Work task:
Apart from the pictures, which must be omitted, restate the data exactly.

Entries shown:
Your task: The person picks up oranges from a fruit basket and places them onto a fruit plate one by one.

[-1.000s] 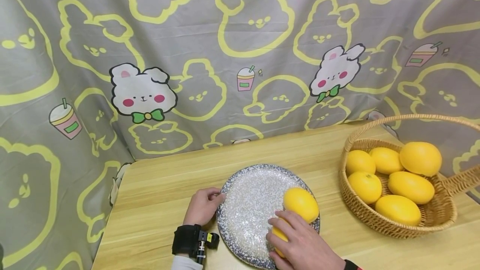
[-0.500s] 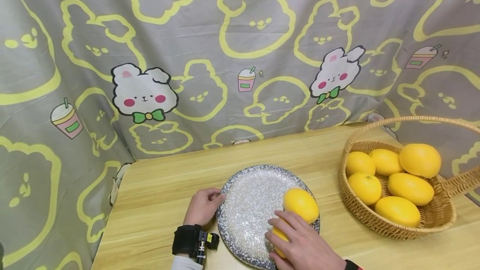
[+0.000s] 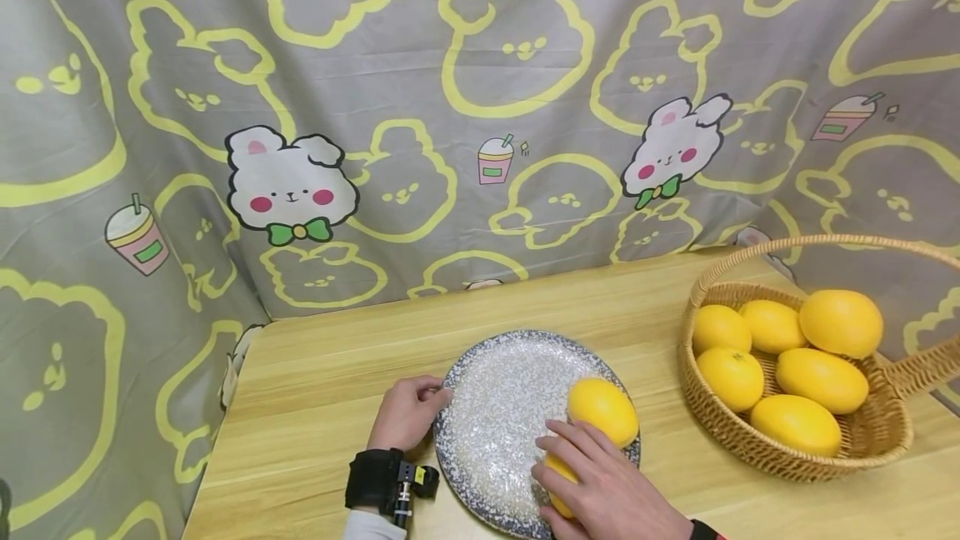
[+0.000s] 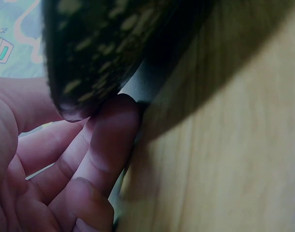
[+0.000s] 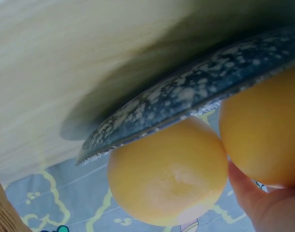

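You're mid-placement here: your right hand [image 3: 607, 494] is curled over an orange [image 3: 558, 477] on the speckled plate [image 3: 495, 407] beside another orange [image 3: 602, 409], your left hand [image 3: 407, 412] pinches the rim, so next I'd just let go gently so nothing rolls.

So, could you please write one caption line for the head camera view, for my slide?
Left hand holds the speckled blue-grey ceramic plate; right hand grips a round yellow fruit on it.
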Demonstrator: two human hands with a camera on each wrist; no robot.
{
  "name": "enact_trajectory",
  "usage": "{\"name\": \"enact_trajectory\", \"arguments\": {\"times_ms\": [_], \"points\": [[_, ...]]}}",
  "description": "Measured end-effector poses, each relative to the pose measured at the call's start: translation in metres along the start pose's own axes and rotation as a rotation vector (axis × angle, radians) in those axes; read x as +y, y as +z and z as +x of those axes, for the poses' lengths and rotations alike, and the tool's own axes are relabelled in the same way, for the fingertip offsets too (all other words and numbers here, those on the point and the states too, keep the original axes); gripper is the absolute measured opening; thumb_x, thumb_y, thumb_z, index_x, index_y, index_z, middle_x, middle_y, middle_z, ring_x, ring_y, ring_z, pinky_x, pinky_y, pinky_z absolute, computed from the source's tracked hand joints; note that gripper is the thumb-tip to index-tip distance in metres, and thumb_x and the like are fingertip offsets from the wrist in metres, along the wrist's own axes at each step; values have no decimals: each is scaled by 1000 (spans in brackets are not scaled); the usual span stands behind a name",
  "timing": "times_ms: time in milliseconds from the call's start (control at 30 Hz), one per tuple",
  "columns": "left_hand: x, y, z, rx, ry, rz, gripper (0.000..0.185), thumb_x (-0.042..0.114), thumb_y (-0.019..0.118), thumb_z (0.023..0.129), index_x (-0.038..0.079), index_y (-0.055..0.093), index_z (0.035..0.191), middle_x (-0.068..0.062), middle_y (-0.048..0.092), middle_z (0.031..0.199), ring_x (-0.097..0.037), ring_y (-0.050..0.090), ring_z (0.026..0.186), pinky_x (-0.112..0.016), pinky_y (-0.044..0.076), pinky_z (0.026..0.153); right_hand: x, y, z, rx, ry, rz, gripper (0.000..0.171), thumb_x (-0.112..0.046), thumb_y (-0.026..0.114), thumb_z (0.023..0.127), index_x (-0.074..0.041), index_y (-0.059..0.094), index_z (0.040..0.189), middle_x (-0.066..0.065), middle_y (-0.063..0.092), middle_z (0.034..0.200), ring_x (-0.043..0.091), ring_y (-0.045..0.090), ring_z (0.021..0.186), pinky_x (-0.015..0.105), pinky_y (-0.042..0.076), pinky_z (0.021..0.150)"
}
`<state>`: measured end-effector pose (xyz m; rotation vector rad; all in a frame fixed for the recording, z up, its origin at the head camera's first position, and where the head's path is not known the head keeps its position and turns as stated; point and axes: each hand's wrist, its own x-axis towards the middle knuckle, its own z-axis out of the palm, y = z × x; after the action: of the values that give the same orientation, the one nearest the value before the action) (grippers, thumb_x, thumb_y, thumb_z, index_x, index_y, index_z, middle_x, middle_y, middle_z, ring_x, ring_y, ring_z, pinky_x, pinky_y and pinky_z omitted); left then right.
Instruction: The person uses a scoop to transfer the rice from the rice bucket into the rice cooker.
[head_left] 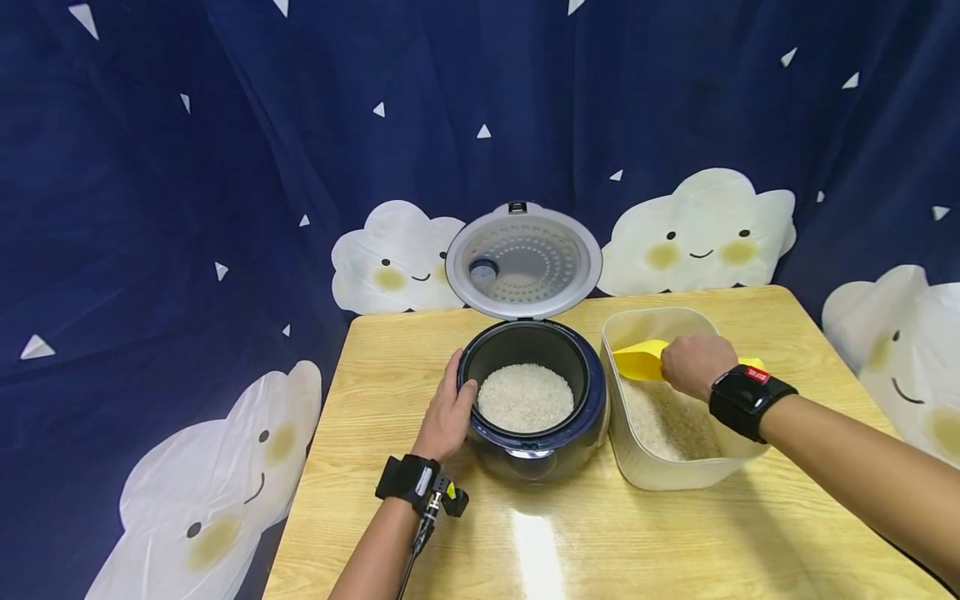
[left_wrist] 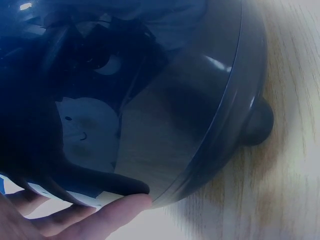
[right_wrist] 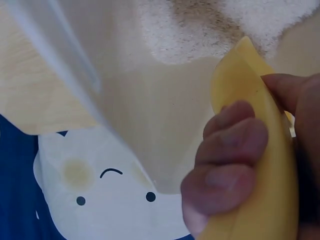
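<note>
My right hand (head_left: 699,364) grips the handle of a yellow scoop (head_left: 639,360) inside a white rice bin (head_left: 628,473). In the right wrist view, curled fingers (right_wrist: 227,165) wrap round the scoop (right_wrist: 260,200); its bowl looks free of rice on the part that shows. Rice (head_left: 667,421) lies in the bottom of the bin. Left of it stands a dark rice cooker (head_left: 534,468) with its lid (head_left: 525,260) raised and white rice (head_left: 526,398) in its pot. My left hand (head_left: 447,415) rests on the cooker's left side with fairly straight fingers, the thumb near the rim.
Cooker and bin stand side by side on a wooden table (head_left: 390,375), nearly touching. Behind the table hangs a dark blue curtain (head_left: 420,75) with white triangles and smiling clouds. A cable (head_left: 408,567) runs from the left wrist band along the forearm.
</note>
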<state>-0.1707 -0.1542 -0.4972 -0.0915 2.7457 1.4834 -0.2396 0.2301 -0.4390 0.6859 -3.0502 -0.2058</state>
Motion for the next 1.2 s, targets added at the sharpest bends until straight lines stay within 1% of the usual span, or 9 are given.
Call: {"name": "enact_trajectory", "arguments": {"times_ms": [200,367,467,533,633,733,800,1000,1200], "points": [[-1,0,0,4,-2,5,59,40,39,110,44,16,164,4,29,172,-24,30,159,-55,28,129,0,7,6,-5,-2,-40,33,-8,71,87,-10,54,59,0,40,53,19,42,49,35,47,46],[0,0,0,4,9,-1,60,40,39,109,44,15,164,4,28,173,-25,29,160,-55,28,129,0,9,7,31,-27,-70,33,-8,74,86,-9,56,59,-1,39,53,19,41,49,34,46,47],[0,-1,1,6,8,1,60,40,38,109,43,15,164,3,28,173,-25,29,160,-56,28,129,0,11,5,30,-46,-44,29,-11,74,85,-11,59,60,-1,41,53,19,41,49,32,42,49],[0,-1,0,9,8,3,60,40,39,109,42,15,165,2,28,173,-26,30,160,-57,28,129,-1,12,4,7,-55,-12,26,-11,74,85,-11,61,63,-1,43,54,19,42,50,32,41,49],[0,0,-1,11,1,6,61,41,39,109,42,15,165,1,28,173,-27,30,159,-57,28,128,-3,13,1,-18,-59,34,25,-11,73,86,-11,60,64,0,43,55,19,42,50,32,41,49],[0,0,-1,12,-3,12,61,41,39,109,43,15,165,1,28,172,-28,31,159,-57,29,128,-5,13,-1,-9,-72,53,24,-9,73,84,-11,59,64,0,43,56,19,42,49,33,41,48],[0,0,-1,15,-3,12,60,41,39,109,43,15,164,1,29,172,-28,32,158,-58,30,128,-5,12,-2,-9,-76,61,24,-10,74,82,-11,59,64,-1,43,56,18,42,50,33,40,48],[2,0,-1,14,5,1,60,41,39,109,43,16,164,0,29,172,-28,32,159,-59,30,127,-3,10,-6,-55,-65,92,22,-13,78,80,-13,62,65,-3,43,57,16,42,51,28,34,49],[0,1,-4,14,-16,-8,60,41,40,109,44,17,164,1,30,172,-28,32,158,-59,30,127,-4,13,-10,-33,-89,85,26,-14,80,77,-15,59,62,-5,44,56,14,41,50,27,32,49]]}}
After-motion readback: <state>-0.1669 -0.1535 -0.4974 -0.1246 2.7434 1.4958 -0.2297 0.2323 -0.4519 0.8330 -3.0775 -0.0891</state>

Your response:
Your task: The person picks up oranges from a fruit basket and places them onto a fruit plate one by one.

[-1.000s] 
[-0.500s] 
[+0.000s] 
[+0.000s] 
[+0.000s] 

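You're mid-placement here: your right hand [image 3: 607, 494] is curled over an orange [image 3: 558, 477] on the speckled plate [image 3: 495, 407] beside another orange [image 3: 602, 409], your left hand [image 3: 407, 412] pinches the rim, so next I'd just let go gently so nothing rolls.

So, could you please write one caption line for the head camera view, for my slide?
Left hand holds the speckled blue-grey ceramic plate; right hand grips a round yellow fruit on it.
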Demonstrator: two human hands with a camera on each wrist; no robot.
{
  "name": "enact_trajectory",
  "usage": "{\"name\": \"enact_trajectory\", \"arguments\": {\"times_ms\": [_], \"points\": [[_, ...]]}}",
  "description": "Measured end-effector poses, each relative to the pose measured at the call's start: translation in metres along the start pose's own axes and rotation as a rotation vector (axis × angle, radians) in those axes; read x as +y, y as +z and z as +x of those axes, for the poses' lengths and rotations alike, and the tool's own axes are relabelled in the same way, for the fingertip offsets too (all other words and numbers here, those on the point and the states too, keep the original axes); gripper is the absolute measured opening; thumb_x, thumb_y, thumb_z, index_x, index_y, index_z, middle_x, middle_y, middle_z, ring_x, ring_y, ring_z, pinky_x, pinky_y, pinky_z absolute, computed from the source's tracked hand joints; note that gripper is the thumb-tip to index-tip distance in metres, and thumb_x and the like are fingertip offsets from the wrist in metres, along the wrist's own axes at each step; values have no decimals: each is scaled by 1000 (spans in brackets are not scaled); the usual span stands behind a name",
  "timing": "times_ms: time in milliseconds from the call's start (control at 30 Hz), one per tuple",
  "columns": "left_hand: x, y, z, rx, ry, rz, gripper (0.000..0.185), thumb_x (-0.042..0.114), thumb_y (-0.019..0.118), thumb_z (0.023..0.129), index_x (-0.038..0.079), index_y (-0.055..0.093), index_z (0.035..0.191), middle_x (-0.068..0.062), middle_y (-0.048..0.092), middle_z (0.031..0.199), ring_x (-0.097..0.037), ring_y (-0.050..0.090), ring_z (0.026..0.186), pinky_x (-0.112..0.016), pinky_y (-0.044..0.076), pinky_z (0.026..0.153); right_hand: x, y, z, rx, ry, rz, gripper (0.000..0.171), thumb_x (-0.112..0.046), thumb_y (-0.026..0.114), thumb_z (0.023..0.127), index_x (-0.074..0.041), index_y (-0.059..0.094), index_z (0.040..0.189), middle_x (-0.066..0.065), middle_y (-0.063..0.092), middle_z (0.034..0.200), ring_x (-0.043..0.091), ring_y (-0.045..0.090), ring_z (0.021..0.186), pinky_x (-0.015..0.105), pinky_y (-0.042..0.076), pinky_z (0.021..0.150)"
}
`<state>`: measured end-effector pose (xyz m; rotation vector rad; all in a frame fixed for the recording, z up, its origin at the head camera's first position, and where the head's path is not known the head keeps its position and turns as stated; point and axes: each hand's wrist, its own x-axis towards the middle knuckle, its own z-axis out of the palm, y = z × x; after the action: of the values that give the same orientation, the one nearest the value before the action) (grippers, thumb_x, thumb_y, thumb_z, index_x, index_y, index_z, middle_x, middle_y, middle_z, ring_x, ring_y, ring_z, pinky_x, pinky_y and pinky_z omitted); left then right.
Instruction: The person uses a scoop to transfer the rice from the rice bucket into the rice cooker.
[head_left] 
[left_wrist] 
[right_wrist] 
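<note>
My right hand (head_left: 699,364) grips the handle of a yellow scoop (head_left: 639,360) inside a white rice bin (head_left: 628,473). In the right wrist view, curled fingers (right_wrist: 227,165) wrap round the scoop (right_wrist: 260,200); its bowl looks free of rice on the part that shows. Rice (head_left: 667,421) lies in the bottom of the bin. Left of it stands a dark rice cooker (head_left: 534,468) with its lid (head_left: 525,260) raised and white rice (head_left: 526,398) in its pot. My left hand (head_left: 447,415) rests on the cooker's left side with fairly straight fingers, the thumb near the rim.
Cooker and bin stand side by side on a wooden table (head_left: 390,375), nearly touching. Behind the table hangs a dark blue curtain (head_left: 420,75) with white triangles and smiling clouds. A cable (head_left: 408,567) runs from the left wrist band along the forearm.
</note>
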<state>-0.1707 -0.1542 -0.4972 -0.0915 2.7457 1.4834 -0.2396 0.2301 -0.4390 0.6859 -3.0502 -0.2058</state>
Motion for the next 1.2 s, targets added at the sharpest bends until straight lines stay within 1% of the usual span, or 9 are given.
Call: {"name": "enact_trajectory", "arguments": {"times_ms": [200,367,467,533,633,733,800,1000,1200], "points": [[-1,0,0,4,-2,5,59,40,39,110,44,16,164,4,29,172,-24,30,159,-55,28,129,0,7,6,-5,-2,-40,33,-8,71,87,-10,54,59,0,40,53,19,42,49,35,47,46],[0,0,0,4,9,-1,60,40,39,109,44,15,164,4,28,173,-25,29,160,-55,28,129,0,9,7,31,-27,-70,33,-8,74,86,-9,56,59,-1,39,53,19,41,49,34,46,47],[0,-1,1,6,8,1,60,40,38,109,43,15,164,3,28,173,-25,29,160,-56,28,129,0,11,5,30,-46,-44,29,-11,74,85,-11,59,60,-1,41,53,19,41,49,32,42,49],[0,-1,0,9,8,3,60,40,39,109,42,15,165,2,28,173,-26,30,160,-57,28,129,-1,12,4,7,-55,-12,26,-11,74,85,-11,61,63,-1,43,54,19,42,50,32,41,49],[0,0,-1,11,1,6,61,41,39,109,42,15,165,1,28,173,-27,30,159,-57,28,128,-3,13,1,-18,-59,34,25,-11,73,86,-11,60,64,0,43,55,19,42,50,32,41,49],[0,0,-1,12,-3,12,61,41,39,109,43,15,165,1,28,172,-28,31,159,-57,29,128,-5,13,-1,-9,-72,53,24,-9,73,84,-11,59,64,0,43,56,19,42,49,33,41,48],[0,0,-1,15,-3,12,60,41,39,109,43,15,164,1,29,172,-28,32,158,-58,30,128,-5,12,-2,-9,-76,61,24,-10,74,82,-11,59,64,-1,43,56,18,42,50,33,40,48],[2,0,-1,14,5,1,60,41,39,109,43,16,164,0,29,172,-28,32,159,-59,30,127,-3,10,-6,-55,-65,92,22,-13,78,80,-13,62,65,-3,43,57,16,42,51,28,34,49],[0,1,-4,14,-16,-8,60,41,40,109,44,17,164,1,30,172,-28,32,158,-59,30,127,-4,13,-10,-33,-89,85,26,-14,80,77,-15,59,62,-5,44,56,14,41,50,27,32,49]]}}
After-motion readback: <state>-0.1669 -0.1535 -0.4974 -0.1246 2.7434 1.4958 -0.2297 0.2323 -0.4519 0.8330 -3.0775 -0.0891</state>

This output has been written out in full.